## WHAT YOU ARE ASKED TO DO
For this exercise, repeat the whole listing below exactly. Leave the pictures out.

## DATA SECTION
------------------------
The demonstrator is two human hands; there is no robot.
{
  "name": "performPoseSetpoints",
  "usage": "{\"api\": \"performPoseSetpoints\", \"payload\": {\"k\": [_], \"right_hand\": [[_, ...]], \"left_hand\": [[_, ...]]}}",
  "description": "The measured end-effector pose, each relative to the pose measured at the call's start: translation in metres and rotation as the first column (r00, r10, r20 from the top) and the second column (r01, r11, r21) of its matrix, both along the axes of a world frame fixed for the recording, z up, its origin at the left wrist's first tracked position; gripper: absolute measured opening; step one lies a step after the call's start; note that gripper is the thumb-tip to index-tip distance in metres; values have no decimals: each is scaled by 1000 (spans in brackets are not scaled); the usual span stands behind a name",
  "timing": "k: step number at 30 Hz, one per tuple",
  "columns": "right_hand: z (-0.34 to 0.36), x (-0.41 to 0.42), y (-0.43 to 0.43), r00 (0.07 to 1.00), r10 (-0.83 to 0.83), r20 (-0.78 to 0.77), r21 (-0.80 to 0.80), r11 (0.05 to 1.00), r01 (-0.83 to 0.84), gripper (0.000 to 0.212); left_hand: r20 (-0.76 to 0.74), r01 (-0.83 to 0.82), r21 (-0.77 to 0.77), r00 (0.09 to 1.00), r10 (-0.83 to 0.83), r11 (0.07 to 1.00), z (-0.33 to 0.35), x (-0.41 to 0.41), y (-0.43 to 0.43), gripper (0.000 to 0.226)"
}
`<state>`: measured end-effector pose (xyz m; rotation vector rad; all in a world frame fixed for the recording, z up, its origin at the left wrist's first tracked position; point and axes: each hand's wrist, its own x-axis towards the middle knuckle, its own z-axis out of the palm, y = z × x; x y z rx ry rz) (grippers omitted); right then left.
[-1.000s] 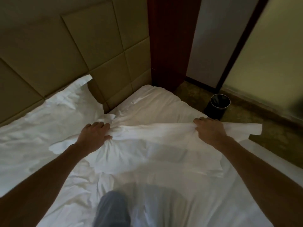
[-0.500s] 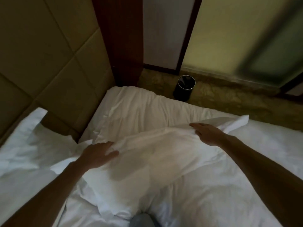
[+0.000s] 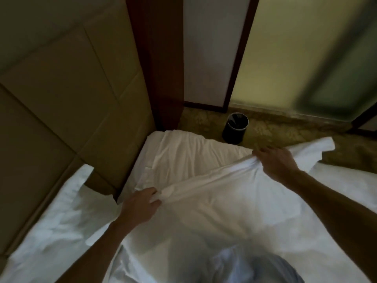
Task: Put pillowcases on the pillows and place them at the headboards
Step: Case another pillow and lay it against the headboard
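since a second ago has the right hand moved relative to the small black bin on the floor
Yes. The right hand now sits right of and below the small black round bin; earlier it was directly beside it.

- My left hand (image 3: 140, 205) reaches forward, forearm bare, fingers curled shut on a fold of cloth.
- My right hand (image 3: 275, 162) stretches farther out, knuckles up, fingers clenched likewise.

Bed corner (image 3: 183, 152) ahead open, bare sheet. Padded headboard (image 3: 71, 99) walls off left. Second pillow (image 3: 67, 211) leans against it, lower left. Black bin (image 3: 234, 131) on floor beyond bed edge.
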<state>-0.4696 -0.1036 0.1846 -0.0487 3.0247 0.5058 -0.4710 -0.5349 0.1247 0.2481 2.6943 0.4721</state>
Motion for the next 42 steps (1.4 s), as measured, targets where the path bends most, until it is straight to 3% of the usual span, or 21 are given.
{"api": "performPoseSetpoints", "payload": {"k": [5,11,16,22,30,37,42], "right_hand": [[53,-85,-24,971,56,-233,-124,988,-87,43],[52,-200,-65,916,221,-334,-182,939,-293,40],[37,-319,-115,820,454,-348,-216,813,-541,37],[15,-435,-174,680,672,-293,-217,646,-732,34],[-15,-519,-219,600,759,-254,-235,553,-799,14],[-14,-560,-230,568,772,-286,-273,502,-821,20],[-23,-564,-258,563,799,-211,-299,496,-815,28]], "left_hand": [[-130,-86,49,987,92,995,55,-21,-25,43],[-232,-322,20,919,318,946,71,-42,-39,46],[-244,-583,-57,795,555,810,76,-74,-46,44],[-220,-781,-136,623,750,609,78,-128,-52,43],[-270,-837,-245,544,794,490,73,-195,-45,41],[-333,-870,-257,489,806,421,91,-230,-65,42],[-313,-885,-298,444,840,356,66,-231,-64,40]]}}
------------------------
## ANSWER
The demonstrator is two human hands; there is no robot.
{
  "name": "performPoseSetpoints",
  "usage": "{\"api\": \"performPoseSetpoints\", \"payload\": {\"k\": [_], \"right_hand\": [[_, ...]], \"left_hand\": [[_, ...]]}}",
  "description": "The measured end-effector pose, each relative to the pose measured at the call's start: translation in metres and rotation as the first column (r00, r10, r20 from the top) and the second column (r01, r11, r21) of its matrix, both along the axes of a world frame fixed for the recording, z up, its origin at the left wrist's first tracked position; gripper: absolute measured opening; step one lies a step after the call's start; note that gripper is the thumb-tip to index-tip distance in metres; values have no decimals: each is scaled by 1000 (spans in brackets are not scaled); the usual span stands behind a name",
  "timing": "k: step number at 30 Hz, one per tuple",
  "columns": "right_hand: z (-0.34 to 0.36), x (-0.41 to 0.42), y (-0.43 to 0.43), r00 (0.07 to 1.00), r10 (-0.83 to 0.83), r20 (-0.78 to 0.77), r21 (-0.80 to 0.80), r11 (0.05 to 1.00), r01 (-0.83 to 0.84), gripper (0.000 to 0.212); left_hand: r20 (-0.76 to 0.74), r01 (-0.83 to 0.82), r21 (-0.77 to 0.77), r00 (0.09 to 1.00), r10 (-0.83 to 0.83), r11 (0.07 to 1.00), z (-0.33 to 0.35), x (-0.41 to 0.41), y (-0.43 to 0.43), gripper (0.000 to 0.226)"
}
`<state>`: measured end-effector pose (xyz m; rotation vector rad; all in a world frame fixed for the recording, z up, its origin at the left wrist's first tracked position; point and axes: each hand's wrist, its own x-axis towards the middle knuckle, its own z-axis out of the palm, y = z × x; x y z rx ry rz) (grippers omitted); right then left.
[-1.000s] 
[-0.500s] 
[+0.000s] 
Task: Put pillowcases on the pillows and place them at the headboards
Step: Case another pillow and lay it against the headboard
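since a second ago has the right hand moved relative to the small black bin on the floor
Yes. The right hand now sits right of and below the small black round bin; earlier it was directly beside it.

- My left hand (image 3: 140, 205) reaches forward, forearm bare, fingers curled shut on a fold of cloth.
- My right hand (image 3: 275, 162) stretches farther out, knuckles up, fingers clenched likewise.

Bed corner (image 3: 183, 152) ahead open, bare sheet. Padded headboard (image 3: 71, 99) walls off left. Second pillow (image 3: 67, 211) leans against it, lower left. Black bin (image 3: 234, 131) on floor beyond bed edge.
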<state>-0.4696 -0.1036 0.1846 -0.0487 3.0247 0.5058 -0.4710 -0.5349 0.1247 0.2481 2.6943 0.4721</state>
Motion for the next 42 steps (1.4 s), as measured, targets where the path bends most, until it is straight to 3% of the usual span, or 21 are given.
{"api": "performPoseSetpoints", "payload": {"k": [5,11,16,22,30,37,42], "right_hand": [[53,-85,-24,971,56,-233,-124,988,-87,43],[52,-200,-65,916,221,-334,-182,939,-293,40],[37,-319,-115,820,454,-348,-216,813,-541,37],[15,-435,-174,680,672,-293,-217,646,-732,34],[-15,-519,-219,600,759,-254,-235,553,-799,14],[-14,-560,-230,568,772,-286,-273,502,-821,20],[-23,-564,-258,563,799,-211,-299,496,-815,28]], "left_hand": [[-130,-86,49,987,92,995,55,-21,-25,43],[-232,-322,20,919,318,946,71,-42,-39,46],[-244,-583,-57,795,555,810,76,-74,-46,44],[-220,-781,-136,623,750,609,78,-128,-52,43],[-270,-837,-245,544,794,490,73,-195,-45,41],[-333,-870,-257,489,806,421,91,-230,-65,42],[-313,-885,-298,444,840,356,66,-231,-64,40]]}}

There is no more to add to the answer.